YOUR ASSIGNMENT = Leave out the pictures and retype, exactly, the lines below from the line with "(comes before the" up to and including the line with "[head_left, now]", nothing more.

DATA SHOWN below:

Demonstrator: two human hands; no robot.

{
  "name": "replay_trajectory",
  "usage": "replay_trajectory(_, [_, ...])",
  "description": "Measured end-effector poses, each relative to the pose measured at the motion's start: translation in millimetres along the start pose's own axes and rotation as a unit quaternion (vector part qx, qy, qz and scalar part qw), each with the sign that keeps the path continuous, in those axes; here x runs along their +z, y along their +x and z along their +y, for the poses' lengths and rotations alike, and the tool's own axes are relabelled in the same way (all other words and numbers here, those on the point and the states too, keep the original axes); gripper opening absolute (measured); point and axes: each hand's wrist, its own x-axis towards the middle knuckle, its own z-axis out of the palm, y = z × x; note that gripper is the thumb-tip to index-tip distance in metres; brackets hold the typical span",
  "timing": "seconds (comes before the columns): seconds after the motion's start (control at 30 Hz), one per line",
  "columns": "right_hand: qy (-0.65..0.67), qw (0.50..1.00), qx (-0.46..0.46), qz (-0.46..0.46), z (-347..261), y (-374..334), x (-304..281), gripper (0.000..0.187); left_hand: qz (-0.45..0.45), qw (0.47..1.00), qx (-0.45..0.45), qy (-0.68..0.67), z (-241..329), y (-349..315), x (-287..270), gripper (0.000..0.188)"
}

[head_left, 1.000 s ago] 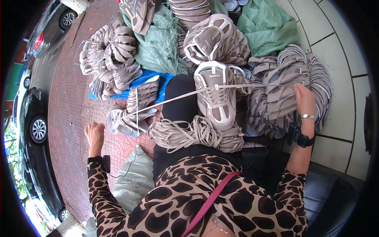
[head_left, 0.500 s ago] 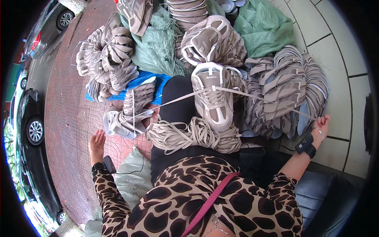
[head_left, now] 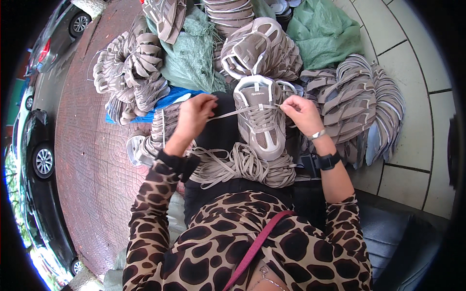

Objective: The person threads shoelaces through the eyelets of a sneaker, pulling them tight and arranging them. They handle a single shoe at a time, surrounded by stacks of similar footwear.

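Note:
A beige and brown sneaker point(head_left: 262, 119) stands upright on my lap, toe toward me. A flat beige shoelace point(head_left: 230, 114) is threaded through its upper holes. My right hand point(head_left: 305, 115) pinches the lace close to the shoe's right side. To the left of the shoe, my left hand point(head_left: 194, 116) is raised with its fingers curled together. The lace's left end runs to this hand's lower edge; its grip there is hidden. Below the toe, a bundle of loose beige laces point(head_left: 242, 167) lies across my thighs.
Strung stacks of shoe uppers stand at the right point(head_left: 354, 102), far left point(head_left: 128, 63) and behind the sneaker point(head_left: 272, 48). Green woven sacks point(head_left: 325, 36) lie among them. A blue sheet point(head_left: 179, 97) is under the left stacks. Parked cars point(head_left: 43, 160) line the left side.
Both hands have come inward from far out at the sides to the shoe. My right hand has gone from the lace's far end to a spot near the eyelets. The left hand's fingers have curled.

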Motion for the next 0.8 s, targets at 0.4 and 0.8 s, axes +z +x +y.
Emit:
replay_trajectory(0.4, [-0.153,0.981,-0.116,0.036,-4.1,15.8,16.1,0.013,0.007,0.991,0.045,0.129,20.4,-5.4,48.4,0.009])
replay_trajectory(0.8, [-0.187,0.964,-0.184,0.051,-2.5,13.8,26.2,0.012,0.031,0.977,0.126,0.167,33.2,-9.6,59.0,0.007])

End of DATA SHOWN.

ANSWER SECTION =
  "timing": "seconds (comes before the columns): seconds after the motion's start (control at 30 Hz), one per line",
  "columns": "right_hand: qy (-0.65..0.67), qw (0.50..1.00), qx (-0.46..0.46), qz (-0.46..0.46), z (-347..261), y (-374..334), x (-304..281), gripper (0.000..0.187); left_hand: qz (-0.45..0.45), qw (0.47..1.00), qx (-0.45..0.45), qy (-0.68..0.67), z (-241..329), y (-349..315), x (-287..270), gripper (0.000..0.188)"
}

[head_left, 1.000 s ago] 
[head_left, 0.500 s ago] 
[head_left, now] 

Nothing more remains to be added to this answer.